L’étau se resserre de plus en plus sur le polisario, qui ne peut plus ignorer l’exigence américaine de respecter le cessez-le-feu. Le Front séparatiste avait annoncé en 2020 la rupture unilatérale de l’accord signé en 1991, mettant fin à près de 30 ans de trêve.
Les derniers pourparlers, tenus à Washington les 23 et 24 février, ont marqué une étape importante dans la gestion du conflit autour du Sahara marocain.
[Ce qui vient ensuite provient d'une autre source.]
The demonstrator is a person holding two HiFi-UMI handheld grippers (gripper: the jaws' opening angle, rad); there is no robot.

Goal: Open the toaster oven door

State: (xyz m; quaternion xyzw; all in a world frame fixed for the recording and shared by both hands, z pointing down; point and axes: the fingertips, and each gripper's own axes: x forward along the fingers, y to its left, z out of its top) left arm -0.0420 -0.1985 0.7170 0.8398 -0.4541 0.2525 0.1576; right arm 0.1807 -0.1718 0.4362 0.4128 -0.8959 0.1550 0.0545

Les États-Unis se sont directement impliqués, avec le soutien des Nations unies, pour relancer le processus politique et définir les priorités pour la prochaine phase.
Des sources onusiennes bien informées ont confié à Hespress que ce round de négociations, qui s’est déroulé en présence de l’envoyé personnel du secrétaire général, Staffan de Mistura, et de hauts responsables américains, a accordé une attention particulière à la situation sur le terrain et aux moyens de rétablir le calme, condition sine qua non à tout progrès entre les parties au conflit.
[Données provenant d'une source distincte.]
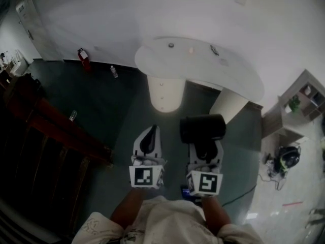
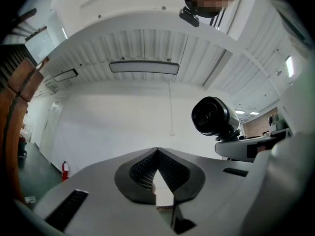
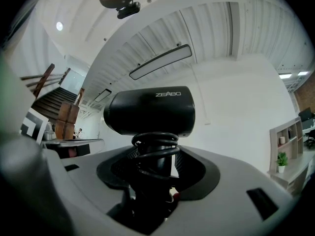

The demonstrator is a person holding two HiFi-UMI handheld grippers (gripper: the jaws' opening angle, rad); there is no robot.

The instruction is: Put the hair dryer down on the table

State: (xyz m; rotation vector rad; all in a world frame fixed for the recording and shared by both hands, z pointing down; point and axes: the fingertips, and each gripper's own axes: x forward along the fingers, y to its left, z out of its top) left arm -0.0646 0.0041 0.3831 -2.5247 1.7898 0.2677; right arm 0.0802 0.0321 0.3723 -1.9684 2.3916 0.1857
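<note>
Carry stage, set-down not yet begun: hair dryer (image 3: 150, 112) aloft over the floor, its handle with coiled cord clamped in the right gripper (image 3: 155, 167), jaws fairly wide. Left gripper (image 2: 157, 154) closed, empty. Next: forward to the white surface (image 1: 238, 78), well ahead, then down onto a bare part, away from the small items (image 1: 171, 45) there. Bottle (image 1: 114, 71) and fire extinguisher (image 1: 84, 57) off left, out of the path.
</note>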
Selon ces mêmes sources, les États-Unis ont insisté lors des réunions sur la nécessité pour le Front polisario de respecter l’accord de cessez-le-feu comme première mesure, afin de témoigner de sa bonne volonté et de s’engager dans de véritables négociations sans conditions préalables. Ils ont souligné que tout processus politique sérieux repose d’abord sur la stabilité sur le terrain.
Elles précisent également que cette demande américaine vise à alléger la pression croissante qui pèse sur la MINURSO, dans le contexte des tensions nées après l’annonce, en novembre 2020, par le polisario de sa dénonciation unilatérale du cessez-le-feu, et des complications qui en ont découlé, affectant l’environnement de travail de la mission onusienne.
Washington cherche, à travers cette approche, à imposer un nouveau rythme, fondé sur la consolidation du cessez-le-feu comme priorité absolue, afin d’instaurer la confiance et de garantir la poursuite des efforts de l’ONU pour maintenir la stabilité régionale.